Serine peptidase inhibitor, Kunitz type 1 (SPINT1), also known as hepatocyte growth factor (HGF) activator (HGFA) inhibitor type 1 (HAI-1), encoded by the SPINT1 gene is a specific cellular inhibitor of active HGFA.31,32 HGFA is the most potent proteinase to activate HGF which is secreted in an inactive single-chain precursor form.33 The activation step of HGF is a critical limiting step in the HGF-induced signaling pathway.34 To date, a growing amount of evidence has accumulated in favor of the notion that HGF gets involved in the invasive growth of tumor cells through a sequence of steps, including dissociation of the tumor cells from their neighbors, migration through the extracellular matrix, and proliferation.33 The HGFA/HAI-1 ratio is of great significance to the regulation of HGF activity, and the unbalanced ratio is related to tumorigenesis.35 Clinical implications of SPINT1-AS1 in CRC were demonstrated in our study. SPINT1-AS1 might participate in tumorigenesis and progression of CRC, as SPINT1-AS1 expression level in CRC tissues was significantly related to regional lymph node metastasis and distant metastasis. According to the Kaplan–Meier curve, patients with high SPINT1-AS1 expression level had a markedly higher tumor recurrence rate than those with low level. Moreover, Cox proportional hazards regression model indicated that elevated SPINT1-AS1 level was an independent prognostic factor of CRC.

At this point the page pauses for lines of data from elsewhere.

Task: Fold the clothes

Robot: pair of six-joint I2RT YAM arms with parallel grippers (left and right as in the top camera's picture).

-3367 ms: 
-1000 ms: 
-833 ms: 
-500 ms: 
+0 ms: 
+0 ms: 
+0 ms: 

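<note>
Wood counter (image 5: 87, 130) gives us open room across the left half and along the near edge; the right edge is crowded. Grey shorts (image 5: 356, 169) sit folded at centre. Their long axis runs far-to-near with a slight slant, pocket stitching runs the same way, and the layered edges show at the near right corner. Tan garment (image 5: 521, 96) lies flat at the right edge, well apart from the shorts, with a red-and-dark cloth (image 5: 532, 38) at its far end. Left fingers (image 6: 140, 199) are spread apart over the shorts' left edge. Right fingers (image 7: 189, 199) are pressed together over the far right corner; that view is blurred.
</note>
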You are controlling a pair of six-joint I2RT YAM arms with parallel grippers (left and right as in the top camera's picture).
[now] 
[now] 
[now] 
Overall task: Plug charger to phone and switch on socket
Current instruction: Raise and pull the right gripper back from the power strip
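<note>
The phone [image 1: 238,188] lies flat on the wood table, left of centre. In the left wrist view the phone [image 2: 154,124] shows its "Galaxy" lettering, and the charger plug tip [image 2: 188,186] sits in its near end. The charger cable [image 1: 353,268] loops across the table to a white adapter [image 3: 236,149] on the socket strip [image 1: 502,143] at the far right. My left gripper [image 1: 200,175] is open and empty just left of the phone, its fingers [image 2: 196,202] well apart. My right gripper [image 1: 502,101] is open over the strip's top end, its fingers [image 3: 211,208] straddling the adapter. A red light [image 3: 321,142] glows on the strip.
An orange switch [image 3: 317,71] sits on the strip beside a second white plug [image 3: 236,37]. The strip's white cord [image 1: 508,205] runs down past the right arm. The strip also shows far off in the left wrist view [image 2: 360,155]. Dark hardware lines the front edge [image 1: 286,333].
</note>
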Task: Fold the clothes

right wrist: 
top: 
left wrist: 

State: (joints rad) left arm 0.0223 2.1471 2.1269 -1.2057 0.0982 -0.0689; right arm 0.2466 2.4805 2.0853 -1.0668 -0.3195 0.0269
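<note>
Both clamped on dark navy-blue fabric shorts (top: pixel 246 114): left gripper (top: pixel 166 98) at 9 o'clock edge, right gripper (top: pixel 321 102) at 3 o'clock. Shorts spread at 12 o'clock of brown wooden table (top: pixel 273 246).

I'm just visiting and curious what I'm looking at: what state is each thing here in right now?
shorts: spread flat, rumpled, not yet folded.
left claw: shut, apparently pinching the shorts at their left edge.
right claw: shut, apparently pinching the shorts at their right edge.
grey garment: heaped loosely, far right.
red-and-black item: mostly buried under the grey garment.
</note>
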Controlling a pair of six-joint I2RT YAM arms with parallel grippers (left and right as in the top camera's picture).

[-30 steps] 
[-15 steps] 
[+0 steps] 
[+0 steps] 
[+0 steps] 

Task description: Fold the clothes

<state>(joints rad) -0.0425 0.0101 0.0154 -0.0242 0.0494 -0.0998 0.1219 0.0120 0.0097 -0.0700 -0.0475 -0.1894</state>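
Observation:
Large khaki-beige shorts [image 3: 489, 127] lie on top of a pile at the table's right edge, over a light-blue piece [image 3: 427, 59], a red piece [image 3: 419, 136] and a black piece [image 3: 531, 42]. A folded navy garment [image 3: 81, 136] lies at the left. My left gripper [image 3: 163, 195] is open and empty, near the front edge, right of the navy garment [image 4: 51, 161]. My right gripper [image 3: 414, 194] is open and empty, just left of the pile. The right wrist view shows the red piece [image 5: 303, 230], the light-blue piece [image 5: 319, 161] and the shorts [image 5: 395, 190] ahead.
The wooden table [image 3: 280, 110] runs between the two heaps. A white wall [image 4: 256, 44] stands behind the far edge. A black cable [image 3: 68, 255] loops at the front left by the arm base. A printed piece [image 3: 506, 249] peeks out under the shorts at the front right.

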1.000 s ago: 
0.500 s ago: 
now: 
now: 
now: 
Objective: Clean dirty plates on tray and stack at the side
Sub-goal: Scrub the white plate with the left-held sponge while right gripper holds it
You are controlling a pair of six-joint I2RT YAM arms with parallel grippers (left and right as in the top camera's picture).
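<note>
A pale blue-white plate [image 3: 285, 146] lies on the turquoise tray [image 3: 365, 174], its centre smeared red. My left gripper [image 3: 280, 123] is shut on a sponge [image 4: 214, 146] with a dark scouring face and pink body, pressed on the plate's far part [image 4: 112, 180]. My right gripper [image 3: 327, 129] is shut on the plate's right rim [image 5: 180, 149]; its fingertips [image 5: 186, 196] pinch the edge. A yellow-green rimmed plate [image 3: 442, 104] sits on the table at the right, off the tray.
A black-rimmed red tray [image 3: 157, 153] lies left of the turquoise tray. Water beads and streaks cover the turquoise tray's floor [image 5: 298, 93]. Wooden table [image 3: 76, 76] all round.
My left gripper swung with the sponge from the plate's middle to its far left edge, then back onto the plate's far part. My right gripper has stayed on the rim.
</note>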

It is of interest to note that besides differential expression of SPINT1-AS1 between CRC tissues and AN tissues, dynamic expression was also observed in pre- and postoperative serum exosomes. SPINT1-AS1 expression level significantly declined after surgical resection. This observation positions SPINT1-AS1 as a potential noninvasive biomarker for monitoring changes in the course of CRC treatment.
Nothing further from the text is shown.